> _GIVEN DATA_:
########
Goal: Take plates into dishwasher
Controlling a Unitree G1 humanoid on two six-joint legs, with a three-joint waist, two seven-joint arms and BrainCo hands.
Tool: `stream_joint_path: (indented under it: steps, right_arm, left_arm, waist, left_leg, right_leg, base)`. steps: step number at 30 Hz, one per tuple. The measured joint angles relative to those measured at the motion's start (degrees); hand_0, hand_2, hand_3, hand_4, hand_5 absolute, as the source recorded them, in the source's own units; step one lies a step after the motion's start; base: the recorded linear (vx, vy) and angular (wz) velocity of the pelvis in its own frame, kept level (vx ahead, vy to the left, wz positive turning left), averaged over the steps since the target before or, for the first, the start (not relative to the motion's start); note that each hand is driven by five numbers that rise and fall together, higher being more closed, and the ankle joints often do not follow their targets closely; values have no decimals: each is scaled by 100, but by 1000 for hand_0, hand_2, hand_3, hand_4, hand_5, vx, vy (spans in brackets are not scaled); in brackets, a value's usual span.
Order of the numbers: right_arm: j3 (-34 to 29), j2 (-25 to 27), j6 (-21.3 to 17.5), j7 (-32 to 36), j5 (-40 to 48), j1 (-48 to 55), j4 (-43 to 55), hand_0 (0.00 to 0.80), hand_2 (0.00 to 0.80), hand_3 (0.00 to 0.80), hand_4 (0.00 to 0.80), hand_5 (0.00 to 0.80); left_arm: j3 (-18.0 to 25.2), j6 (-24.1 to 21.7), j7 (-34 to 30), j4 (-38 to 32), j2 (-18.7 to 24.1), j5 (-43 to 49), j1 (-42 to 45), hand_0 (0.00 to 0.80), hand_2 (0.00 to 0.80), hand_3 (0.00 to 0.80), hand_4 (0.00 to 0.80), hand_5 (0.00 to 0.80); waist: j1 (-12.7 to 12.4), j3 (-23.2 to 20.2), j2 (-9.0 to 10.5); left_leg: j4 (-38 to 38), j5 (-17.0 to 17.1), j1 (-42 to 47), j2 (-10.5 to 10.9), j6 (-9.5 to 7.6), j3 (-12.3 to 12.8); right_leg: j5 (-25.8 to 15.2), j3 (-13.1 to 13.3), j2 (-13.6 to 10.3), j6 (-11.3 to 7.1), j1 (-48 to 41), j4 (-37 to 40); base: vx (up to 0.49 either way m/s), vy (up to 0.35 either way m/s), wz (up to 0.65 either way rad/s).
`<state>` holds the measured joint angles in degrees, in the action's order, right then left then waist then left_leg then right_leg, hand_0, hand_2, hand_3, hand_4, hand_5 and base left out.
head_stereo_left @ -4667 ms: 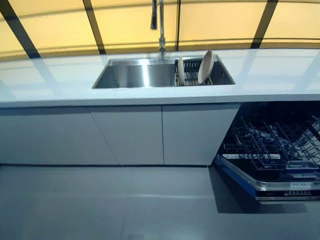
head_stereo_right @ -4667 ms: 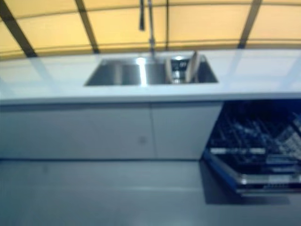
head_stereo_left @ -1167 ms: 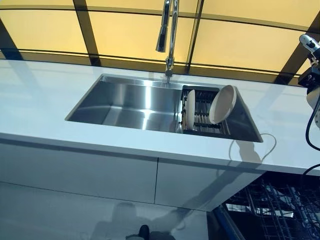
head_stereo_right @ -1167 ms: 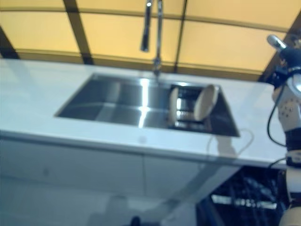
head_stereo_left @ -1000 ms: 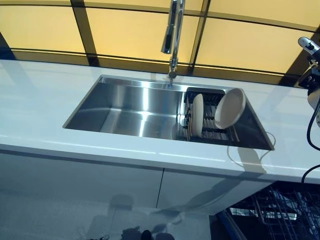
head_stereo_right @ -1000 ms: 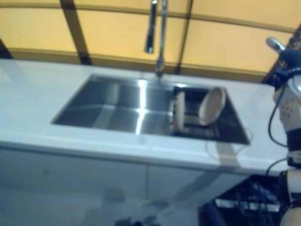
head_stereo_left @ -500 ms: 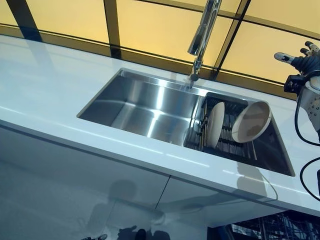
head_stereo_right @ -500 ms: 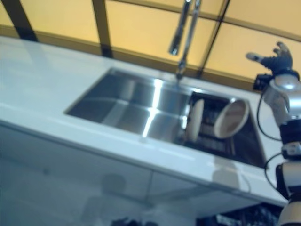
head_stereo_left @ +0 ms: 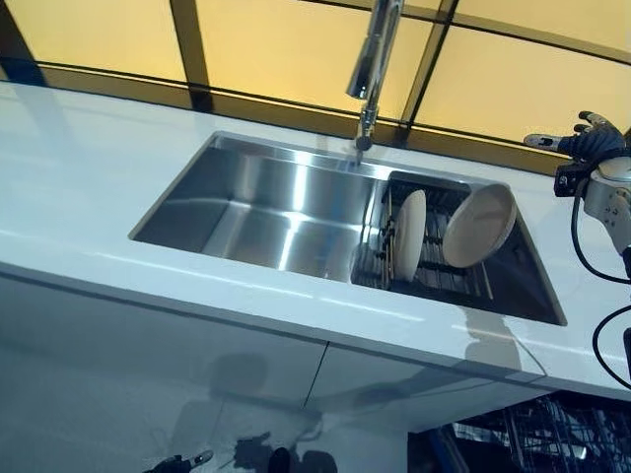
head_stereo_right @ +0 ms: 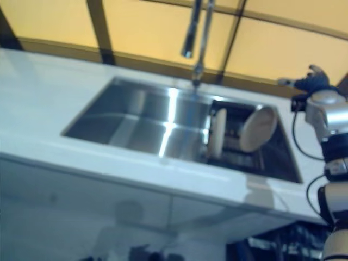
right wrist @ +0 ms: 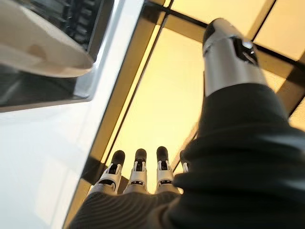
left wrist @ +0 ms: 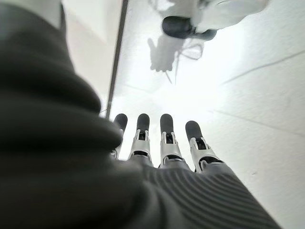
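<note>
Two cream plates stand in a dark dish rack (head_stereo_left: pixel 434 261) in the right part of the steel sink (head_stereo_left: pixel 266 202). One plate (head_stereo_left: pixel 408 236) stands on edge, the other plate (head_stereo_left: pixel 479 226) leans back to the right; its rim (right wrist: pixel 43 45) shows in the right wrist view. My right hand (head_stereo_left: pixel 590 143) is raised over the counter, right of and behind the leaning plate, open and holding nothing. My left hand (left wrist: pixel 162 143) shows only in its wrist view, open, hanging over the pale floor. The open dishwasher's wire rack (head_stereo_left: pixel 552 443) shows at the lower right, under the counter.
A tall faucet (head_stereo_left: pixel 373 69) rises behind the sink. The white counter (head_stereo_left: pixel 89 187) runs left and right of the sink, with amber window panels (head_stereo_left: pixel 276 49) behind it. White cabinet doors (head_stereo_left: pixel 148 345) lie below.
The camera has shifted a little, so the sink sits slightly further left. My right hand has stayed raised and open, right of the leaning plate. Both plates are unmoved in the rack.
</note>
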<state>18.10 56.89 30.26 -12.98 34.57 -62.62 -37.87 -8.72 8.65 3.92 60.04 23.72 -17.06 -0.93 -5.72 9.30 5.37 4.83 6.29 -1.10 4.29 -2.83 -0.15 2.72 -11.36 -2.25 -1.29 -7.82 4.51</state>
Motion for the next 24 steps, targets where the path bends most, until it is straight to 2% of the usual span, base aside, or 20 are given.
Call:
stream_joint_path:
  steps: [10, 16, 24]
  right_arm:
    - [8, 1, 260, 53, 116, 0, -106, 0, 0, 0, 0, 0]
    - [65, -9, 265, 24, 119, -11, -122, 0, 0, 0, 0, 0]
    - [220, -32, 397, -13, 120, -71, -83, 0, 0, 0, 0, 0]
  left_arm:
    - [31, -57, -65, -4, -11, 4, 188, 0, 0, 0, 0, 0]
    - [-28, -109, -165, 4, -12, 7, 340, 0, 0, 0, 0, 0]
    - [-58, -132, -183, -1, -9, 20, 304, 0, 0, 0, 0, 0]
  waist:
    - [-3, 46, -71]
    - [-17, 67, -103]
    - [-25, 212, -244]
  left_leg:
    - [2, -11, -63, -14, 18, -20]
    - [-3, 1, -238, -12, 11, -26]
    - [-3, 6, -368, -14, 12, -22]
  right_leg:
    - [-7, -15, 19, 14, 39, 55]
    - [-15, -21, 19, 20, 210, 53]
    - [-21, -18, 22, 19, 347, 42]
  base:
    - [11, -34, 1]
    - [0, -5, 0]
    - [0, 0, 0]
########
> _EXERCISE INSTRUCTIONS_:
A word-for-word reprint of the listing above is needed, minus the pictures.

> _ANSWER BELOW_:
Goal: Take plates into dishwasher
Controlling a Unitree G1 humanoid on two six-joint legs, with a three-joint waist, two seven-joint arms and BrainCo hands.
Tool: `stream_joint_path: (indented under it: steps, right_arm, left_arm, waist, left_leg, right_leg, base)`. steps: step number at 30 Hz, one per tuple. The measured joint angles relative to those measured at the motion's start (degrees); hand_0, hand_2, hand_3, hand_4, hand_5 absolute, as the source recorded them, in the source's own units; step one lies a step after the motion's start; base: the recorded linear (vx, vy) and angular (wz) velocity of the pelvis in its own frame, kept level (vx ahead, vy to the left, wz positive turning left), averaged over the steps since the target before or, for the first, the start (not relative to the motion's start); note that each hand is driven by five numbers that rise and fall together, higher being more closed, and the ankle joints often do not follow their targets closely; values have no decimals: each is scaled by 100, but by 1000 for hand_0, hand_2, hand_3, hand_4, hand_5, vx, vy (spans in brackets are not scaled); in brackets, a value's usual span.
Order of the numbers: right_arm: j3 (-34 to 29), j2 (-25 to 27), j6 (-21.3 to 17.5), j7 (-32 to 36), j5 (-40 to 48), j1 (-48 to 55), j4 (-43 to 55), hand_0 (0.00 to 0.80), hand_2 (0.00 to 0.80), hand_3 (0.00 to 0.80), hand_4 (0.00 to 0.80), hand_5 (0.00 to 0.80); left_arm: j3 (-18.0 to 25.2), j6 (-24.1 to 21.7), j7 (-34 to 30), j4 (-38 to 32), j2 (-18.7 to 24.1), j5 (-43 to 49), j1 (-42 to 45), hand_0 (0.00 to 0.80), hand_2 (0.00 to 0.80), hand_3 (0.00 to 0.80), hand_4 (0.00 to 0.80), hand_5 (0.00 to 0.80); waist: j1 (-12.7 to 12.4), j3 (-23.2 to 20.2), j2 (-9.0 to 10.5); left_leg: j4 (-38 to 38), j5 (-17.0 to 17.1), j1 (-42 to 47), j2 (-10.5 to 10.9), j6 (-9.5 to 7.6), j3 (-12.3 to 12.8); right_leg: j5 (-25.8 to 15.2), j3 (-13.1 to 13.3), j2 (-13.6 to 10.3), j6 (-11.3 to 7.1), j1 (-48 to 41), j4 (-37 to 40); base: vx (up to 0.49 either way m/s), vy (up to 0.35 either way m/s), wz (up to 0.65 either way rad/s).
`<state>` holds the measured joint angles in degrees, in the action's order, right then left then waist then left_leg then right_leg, hand_0, hand_2, hand_3, hand_4, hand_5 and base left out.
head_stereo_left @ -4667 ms: 
head_stereo_right @ -4667 ms: 
head_stereo_left @ -1167 ms: 
head_stereo_right @ -1167 ms: 
head_stereo_left @ -1000 ms: 
head_stereo_right @ -1000 ms: 
head_stereo_left @ -500 ms: 
head_stereo_right @ -500 ms: 
head_stereo_left @ +0 ms: 
head_stereo_right @ +0 ms: 
right wrist @ +0 ms: 
left wrist @ +0 ms: 
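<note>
Two cream plates stand in a dark dish rack (head_stereo_left: pixel 434 261) in the right part of the steel sink (head_stereo_left: pixel 266 202). One plate (head_stereo_left: pixel 408 236) stands on edge, the other plate (head_stereo_left: pixel 479 226) leans back to the right; its rim (right wrist: pixel 43 45) shows in the right wrist view. My right hand (head_stereo_left: pixel 590 143) is raised over the counter, right of and behind the leaning plate, open and holding nothing. My left hand (left wrist: pixel 162 143) shows only in its wrist view, open, hanging over the pale floor. The open dishwasher's wire rack (head_stereo_left: pixel 552 443) shows at the lower right, under the counter.
A tall faucet (head_stereo_left: pixel 373 69) rises behind the sink. The white counter (head_stereo_left: pixel 89 187) runs left and right of the sink, with amber window panels (head_stereo_left: pixel 276 49) behind it. White cabinet doors (head_stereo_left: pixel 148 345) lie below.
The camera has shifted a little, so the sink sits slightly further left. My right hand has stayed raised and open, right of the leaning plate. Both plates are unmoved in the rack.
</note>
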<state>18.10 56.89 30.26 -12.98 34.57 -62.62 -37.87 -8.72 8.65 3.92 60.04 23.72 -17.06 -0.93 -5.72 9.30 5.37 4.83 6.29 -1.10 4.29 -2.83 -0.15 2.72 -11.36 -2.25 -1.29 -7.82 4.51</state>
Motion for the next 24 steps, targets where the path bends most, until it is straight to 2% of the usual span, base aside, or 20 are given.
Call:
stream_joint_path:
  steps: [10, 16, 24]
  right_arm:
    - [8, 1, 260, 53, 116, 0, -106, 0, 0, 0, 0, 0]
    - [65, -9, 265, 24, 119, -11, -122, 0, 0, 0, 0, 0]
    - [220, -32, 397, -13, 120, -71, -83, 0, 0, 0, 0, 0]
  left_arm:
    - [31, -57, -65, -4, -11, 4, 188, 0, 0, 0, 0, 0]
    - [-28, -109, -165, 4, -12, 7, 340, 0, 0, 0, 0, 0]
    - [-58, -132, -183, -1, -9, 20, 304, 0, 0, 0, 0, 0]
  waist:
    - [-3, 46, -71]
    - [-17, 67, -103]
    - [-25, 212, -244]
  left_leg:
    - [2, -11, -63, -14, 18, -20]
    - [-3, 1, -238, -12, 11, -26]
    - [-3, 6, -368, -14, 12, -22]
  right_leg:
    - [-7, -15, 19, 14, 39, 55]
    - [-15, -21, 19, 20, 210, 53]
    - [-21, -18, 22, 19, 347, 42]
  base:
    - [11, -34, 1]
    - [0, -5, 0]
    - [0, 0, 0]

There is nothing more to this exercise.